START Collected material

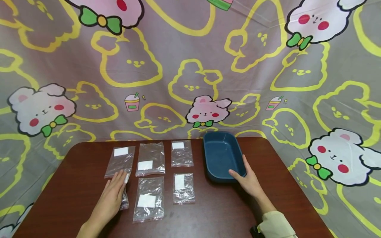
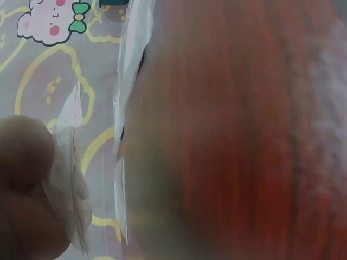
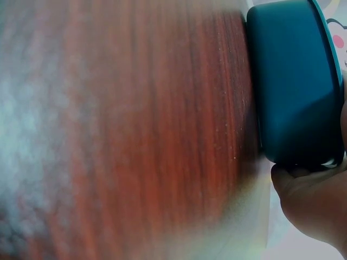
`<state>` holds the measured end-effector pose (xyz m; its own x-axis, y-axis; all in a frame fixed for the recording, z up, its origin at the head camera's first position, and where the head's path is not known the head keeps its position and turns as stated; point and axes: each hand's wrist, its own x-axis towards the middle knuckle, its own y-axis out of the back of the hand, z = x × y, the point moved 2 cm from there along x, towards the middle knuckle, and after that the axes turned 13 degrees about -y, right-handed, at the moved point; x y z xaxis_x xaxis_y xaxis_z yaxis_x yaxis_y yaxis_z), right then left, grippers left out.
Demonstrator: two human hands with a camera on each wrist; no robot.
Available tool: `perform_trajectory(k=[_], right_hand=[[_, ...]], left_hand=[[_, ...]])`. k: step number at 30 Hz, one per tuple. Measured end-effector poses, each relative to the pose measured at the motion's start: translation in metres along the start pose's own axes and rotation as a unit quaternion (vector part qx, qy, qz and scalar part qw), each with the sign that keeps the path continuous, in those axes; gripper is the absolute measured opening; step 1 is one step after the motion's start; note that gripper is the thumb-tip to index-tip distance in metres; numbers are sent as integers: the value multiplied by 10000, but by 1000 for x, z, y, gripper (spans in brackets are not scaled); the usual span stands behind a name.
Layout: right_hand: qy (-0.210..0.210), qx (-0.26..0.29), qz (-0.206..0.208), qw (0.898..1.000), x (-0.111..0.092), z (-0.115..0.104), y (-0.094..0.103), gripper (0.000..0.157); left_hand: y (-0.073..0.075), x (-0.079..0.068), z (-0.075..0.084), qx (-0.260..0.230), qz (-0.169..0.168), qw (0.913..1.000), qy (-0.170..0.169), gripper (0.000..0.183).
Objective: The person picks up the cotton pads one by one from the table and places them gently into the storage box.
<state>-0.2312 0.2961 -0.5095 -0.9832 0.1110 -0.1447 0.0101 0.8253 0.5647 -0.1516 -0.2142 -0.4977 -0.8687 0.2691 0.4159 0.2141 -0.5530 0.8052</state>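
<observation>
My left hand (image 1: 111,195), at the left of the table, holds a clear plastic bag (image 1: 125,200) with a white label, mostly hidden behind the hand. In the left wrist view, this bag (image 2: 73,189) stands edge-on against the fingers, raised off the tabletop. My right hand (image 1: 250,180) grips the near right corner of a dark blue rectangular tub (image 1: 208,170), with the thumb over its rim and the fingers along the outer side. The right wrist view shows the side of the tub (image 3: 295,81) close to the tabletop, with the hand at its corner.
Several clear bags with white labels lie flat on the brown table (image 1: 214,211): back left (image 1: 120,162), back middle bag (image 1: 154,152), back right bag (image 1: 183,157), front middle bag (image 1: 148,213), front right bag (image 1: 184,195). A cartoon-print curtain (image 1: 166,76) surrounds the table.
</observation>
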Motion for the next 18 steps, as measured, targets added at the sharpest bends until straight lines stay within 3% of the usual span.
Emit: perform_trajectory(k=[18], right_hand=[[-61, -12, 35, 10000, -3, -4, 0, 102]], left_hand=[[0, 16, 13, -39, 153, 9995, -289, 44]])
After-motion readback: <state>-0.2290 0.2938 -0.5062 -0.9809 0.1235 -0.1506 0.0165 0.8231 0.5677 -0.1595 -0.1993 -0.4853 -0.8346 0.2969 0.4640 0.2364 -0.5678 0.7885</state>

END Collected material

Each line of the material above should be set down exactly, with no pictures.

`<state>` holds the measured end-effector pose (xyz m; its own x-axis, y-axis; all in a frame fixed for the recording, z up, its origin at the head camera's first position, and where the head's path is not known the head keeps its position and turns as stated; point and axes: each hand's wrist, its own x-axis towards the middle knuckle, its own y-axis out of the back of the hand, z = x × y, the point moved 2 cm from there along x, towards the middle knuckle, and after that the axes turned 13 degrees about -y, right-handed, at the moved point; x y z xaxis_x xaxis_y xaxis_z yaxis_x yaxis_y yaxis_z), right then left, grippers left out.
Demonstrator: two human hands with a camera on each wrist; no robot.
Available tool: `perform_trajectory(k=[_], right_hand=[[_, ...]], left_hand=[[_, ...]])`. k: step number at 30 Hz, one per tuple. Measured end-effector poses, each relative to the pose measured at the motion's start: translation in metres along the start pose's own axes and rotation as a unit quaternion (vector part qx, qy, qz and scalar part qw), each with the sign that keeps the path continuous, in those axes; gripper is the absolute measured opening; step 1 is one step after the motion's start; note that gripper is the thumb-tip to index-tip distance in metres; numbers are sent as integers: the value multiplied by 10000, but by 1000 for x, z, y, gripper (spans in brackets are not scaled); the usual span stands behind a name.
Layout: right_hand: qy (-0.210..0.210), qx (-0.26..0.29), qz (-0.206..0.208), qw (0.898..1.000), x (-0.111..0.092), z (-0.115..0.104), y (-0.094..0.103), gripper (0.000..0.157); left_hand: y (-0.073..0.075), x (-0.079..0.068), z (-0.075..0.084), qx (-0.260..0.230), qz (-0.169..0.168), qw (0.913..1.000), qy (-0.170..0.169), gripper (0.000..0.183).
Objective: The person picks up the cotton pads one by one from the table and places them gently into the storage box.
<state>-0.2312 0.2961 -0.5095 -0.9832 0.1110 -0.1447 0.0101 0.8253 0.5647 -0.1516 -0.2142 -0.4977 -0.8687 0.2691 0.4159 0.2141 -0.5530 0.8052</state>
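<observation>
My left hand (image 1: 111,195), at the left of the table, holds a clear plastic bag (image 1: 125,200) with a white label, mostly hidden behind the hand. In the left wrist view, this bag (image 2: 73,189) stands edge-on against the fingers, raised off the tabletop. My right hand (image 1: 250,180) grips the near right corner of a dark blue rectangular tub (image 1: 208,170), with the thumb over its rim and the fingers along the outer side. The right wrist view shows the side of the tub (image 3: 295,81) close to the tabletop, with the hand at its corner.
Several clear bags with white labels lie flat on the brown table (image 1: 214,211): back left (image 1: 120,162), back middle bag (image 1: 154,152), back right bag (image 1: 183,157), front middle bag (image 1: 148,213), front right bag (image 1: 184,195). A cartoon-print curtain (image 1: 166,76) surrounds the table.
</observation>
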Motion for the next 18 steps, as measured, targets added at the sharpest bends until straight lines stay within 3% of the usual span.
Emit: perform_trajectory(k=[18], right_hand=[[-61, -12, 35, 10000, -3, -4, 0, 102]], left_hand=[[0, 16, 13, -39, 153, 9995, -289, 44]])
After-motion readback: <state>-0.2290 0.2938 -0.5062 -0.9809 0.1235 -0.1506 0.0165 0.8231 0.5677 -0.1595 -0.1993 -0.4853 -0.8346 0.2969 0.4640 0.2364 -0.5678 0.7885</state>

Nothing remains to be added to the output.